One misconception about the Cooperative Principle is that a conversation in which discourse participants follow Quantity, Quality, Relation, and Manner perfectly are somehow “ideal” conversations. This is not necessarily true! Strict adherence to the maxims might produce a conversation that is logical and maybe even efficient, but whether that is “ideal” or even natural or comprehendible, is a different matter. In fact, many linguists (including Grice himself) have observed that in natural conversations, there are other factors that go into the interpretations of utterances, including linguistic and non-linguistic contexts of utterances (Grice 1975, p.50). This may include things like the genre of discourse, mutual trust between the interlocutors, psychological distance between the interlocutors, and much more (Lakoff 2009). Depending on the context, some maxims may get prioritised while others may be deprioritised.

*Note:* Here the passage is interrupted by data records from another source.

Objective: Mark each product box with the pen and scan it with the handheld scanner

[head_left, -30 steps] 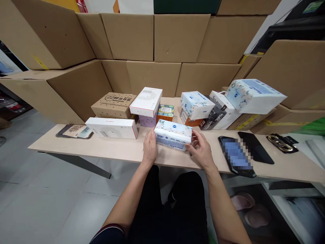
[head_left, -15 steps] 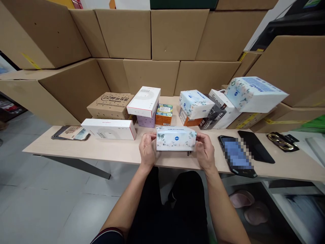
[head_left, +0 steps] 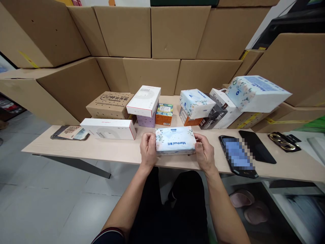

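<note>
Between my two hands is a tissue pack, white and pale blue with leaf prints and blue lettering. My left hand grips its left end, fingers curled behind it and thumb at the side. At the right end my right hand holds it the same way. The lettered broad face is turned up toward me. Behind the pack stands a small orange and green box. A similar tissue pack rests on an orange box beyond my right hand.
Left on the table are a white power bank box, another white box on a purple one, and a brown carton. To the right lie a phone-like device, a black slab and a large tissue pack. Cardboard boxes wall the back.
The tissue pack has been tilted in my hands, so its lettered broad face now shows where its narrow side faced me before. Both hands stay at its ends.
</note>
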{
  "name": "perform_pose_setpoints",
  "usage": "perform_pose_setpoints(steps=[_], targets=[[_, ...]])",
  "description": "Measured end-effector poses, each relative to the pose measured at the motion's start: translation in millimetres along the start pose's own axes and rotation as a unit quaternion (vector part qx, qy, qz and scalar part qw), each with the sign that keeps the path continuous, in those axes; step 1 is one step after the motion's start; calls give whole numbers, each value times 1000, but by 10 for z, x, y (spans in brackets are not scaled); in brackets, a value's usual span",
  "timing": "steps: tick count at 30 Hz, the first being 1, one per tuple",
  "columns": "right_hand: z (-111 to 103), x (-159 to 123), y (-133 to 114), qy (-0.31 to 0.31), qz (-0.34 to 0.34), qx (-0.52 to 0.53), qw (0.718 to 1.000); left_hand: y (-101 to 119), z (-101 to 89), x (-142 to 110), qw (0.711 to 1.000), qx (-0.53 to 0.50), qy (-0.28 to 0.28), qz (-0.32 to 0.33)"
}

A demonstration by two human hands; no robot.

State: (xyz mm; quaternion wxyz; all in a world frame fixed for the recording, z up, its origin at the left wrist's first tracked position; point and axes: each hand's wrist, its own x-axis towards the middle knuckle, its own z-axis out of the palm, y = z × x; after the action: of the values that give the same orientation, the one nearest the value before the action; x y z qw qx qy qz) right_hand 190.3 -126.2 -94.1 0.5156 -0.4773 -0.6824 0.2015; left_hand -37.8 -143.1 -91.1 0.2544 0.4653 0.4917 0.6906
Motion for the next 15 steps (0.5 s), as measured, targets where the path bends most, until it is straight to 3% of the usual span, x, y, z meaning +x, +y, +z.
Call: perform_pose_setpoints(steps=[6,15], targets=[[38,-7,1,4,-5,51,999,6,31,-44,991,-105,48,71],[128,-26,58,-39,-33,68,996,-3,35,-37,979,-100,84,156]])
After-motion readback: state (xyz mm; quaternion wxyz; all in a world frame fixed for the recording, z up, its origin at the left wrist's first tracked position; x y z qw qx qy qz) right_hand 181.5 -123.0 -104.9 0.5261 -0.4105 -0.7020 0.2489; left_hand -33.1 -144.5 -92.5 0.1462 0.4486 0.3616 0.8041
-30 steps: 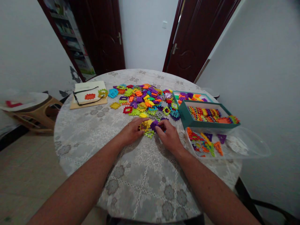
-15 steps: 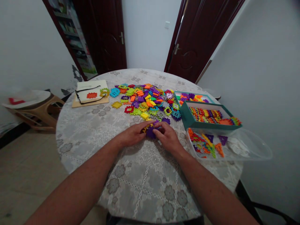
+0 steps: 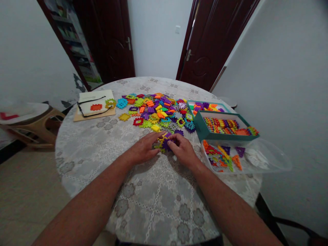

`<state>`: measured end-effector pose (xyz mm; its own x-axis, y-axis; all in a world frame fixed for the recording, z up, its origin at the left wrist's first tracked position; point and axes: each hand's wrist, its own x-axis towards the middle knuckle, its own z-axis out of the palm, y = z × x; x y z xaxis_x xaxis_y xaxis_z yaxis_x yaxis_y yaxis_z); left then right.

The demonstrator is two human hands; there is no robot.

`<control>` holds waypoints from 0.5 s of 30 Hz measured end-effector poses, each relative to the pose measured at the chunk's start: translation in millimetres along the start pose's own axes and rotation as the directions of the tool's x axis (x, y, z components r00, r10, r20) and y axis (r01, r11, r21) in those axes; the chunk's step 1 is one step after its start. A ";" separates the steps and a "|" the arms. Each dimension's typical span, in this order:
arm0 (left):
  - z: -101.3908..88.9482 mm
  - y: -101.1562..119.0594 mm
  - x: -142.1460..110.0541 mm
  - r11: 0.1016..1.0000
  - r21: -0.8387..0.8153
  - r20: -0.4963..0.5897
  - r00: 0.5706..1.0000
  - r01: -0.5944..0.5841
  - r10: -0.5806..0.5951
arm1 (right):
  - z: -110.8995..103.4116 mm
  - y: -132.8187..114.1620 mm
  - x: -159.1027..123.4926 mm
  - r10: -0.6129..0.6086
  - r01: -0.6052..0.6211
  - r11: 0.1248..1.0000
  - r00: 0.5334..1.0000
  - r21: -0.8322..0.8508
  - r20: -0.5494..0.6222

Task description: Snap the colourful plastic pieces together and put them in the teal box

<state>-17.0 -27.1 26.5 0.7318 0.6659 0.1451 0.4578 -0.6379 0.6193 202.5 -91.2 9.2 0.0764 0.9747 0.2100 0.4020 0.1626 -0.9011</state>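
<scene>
Between my hands, close above the tablecloth, is a small joined assembly of notched plastic building pieces (image 3: 166, 142), with purple, yellow and yellow-green parts showing. My right hand (image 3: 185, 150) pinches its purple side between thumb and bent fingers. My left hand (image 3: 145, 148) curves around the other side, fingers over the top and thumb low beside the yellow-green part. The fingers partly cover the assembly, so how its pieces join is hidden. Just beyond it lies a loose heap of similar pieces (image 3: 153, 118) in many colours.
At the right stand a green box (image 3: 202, 128) of small coloured pieces and a clear plastic lid (image 3: 249, 169) holding more pieces. Glasses (image 3: 93, 114) lie on a pad (image 3: 85, 96) at the left. The round table (image 3: 159, 205) has a patterned cloth.
The assembly has turned between my hands: more yellow-green shows and less of the flat purple face. My left thumb has loosened slightly away from it. The whole view has shifted a little.
</scene>
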 end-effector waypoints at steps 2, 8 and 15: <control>2.1 -1.9 0.5 0.996 0.091 -0.008 1.000 0.011 -0.010 | -1.8 1.3 1.3 0.033 -0.035 0.999 0.995 -0.016 -0.089; 12.9 -6.9 3.2 0.963 0.258 0.013 0.996 0.080 -0.086 | -2.8 7.3 4.4 0.077 -0.069 0.996 0.981 0.048 -0.181; 16.4 -13.8 3.5 0.962 0.251 -0.046 0.994 0.110 -0.101 | -2.6 10.5 4.0 0.069 -0.078 0.995 0.987 -0.055 -0.147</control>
<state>-12.5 -22.2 5.8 0.6576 0.7442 0.1172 0.6473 -0.6377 0.4174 209.4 -85.9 1.5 0.2373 0.9505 0.2007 0.4446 0.0774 -0.8924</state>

As a language philosopher, Grice’s objective in developing the Cooperative Principle was not to give extensive empirical observations about human discourse. Rather, his goal was to give a more general sketch of how conversational logic might work. There are places in his writing where things are intentionally vague, as many of his thoughts were meant to be introspections rather than a fully developed system. His musings were based largely on English, and unsurprisingly, he was never really clear about whether his maxims were meant to apply to non-English conversations. In this textbook we have taken the interpretation that there is cross-linguistic and cross-cultural variability in the Cooperative Principle. However, we also do not deny the fact that Gricean theories of pragmatics have contributed to the perception that (educated, white) English is somehow the “norm” and somehow culturally “neutral” (Ameka & Terkourafi 2019). We echo Ameka & Terkourafi (2019)’s call for more inclusive research practices in pragmatics.

As with any theory, it is important to not look at Grice’s original work (which is roughly the version that was presented in this chapter) as something that is flawless. In fact, many newer theories of pragmatics reduce Grice’s maxims to just one or two principles (e.g., “Relevance” and “Informativeness”)! If you’d like to learn more, Kearns (2011) has a short summary of post-Gricean approaches to pragmatics in her Chapter 1. For the more comprehensive learner, Huang (2007) is a more advanced but accessible overview of the history of pragmatics, from past to present.

This is a reflection question with no right answer. In what kind of conversations might Grice’s maxims (as described in the chapter) operate vastly differently? What about that type of discourse makes it different from an everyday conversation?

### References

Ameka, F. K., & Terkourafi, M. (2019). What if…? Imagining non-Western perspectives on pragmatic theory and practice. Journal of Pragmatics, 145, 72-82.

Grice, H. P. (1975). Logic and conversation. In Speech Acts (pp. 41-58). Brill.

Huang, Y. (2007). Pragmatics. Oxford: Oxford University Press.

Kearns, K. (2011). Semantics. Basingstoke: Palgrave Macmillan.

Lakoff, R. T. (2009). Conversational logic. Key Notions for Pragmatics,(1), 102-114.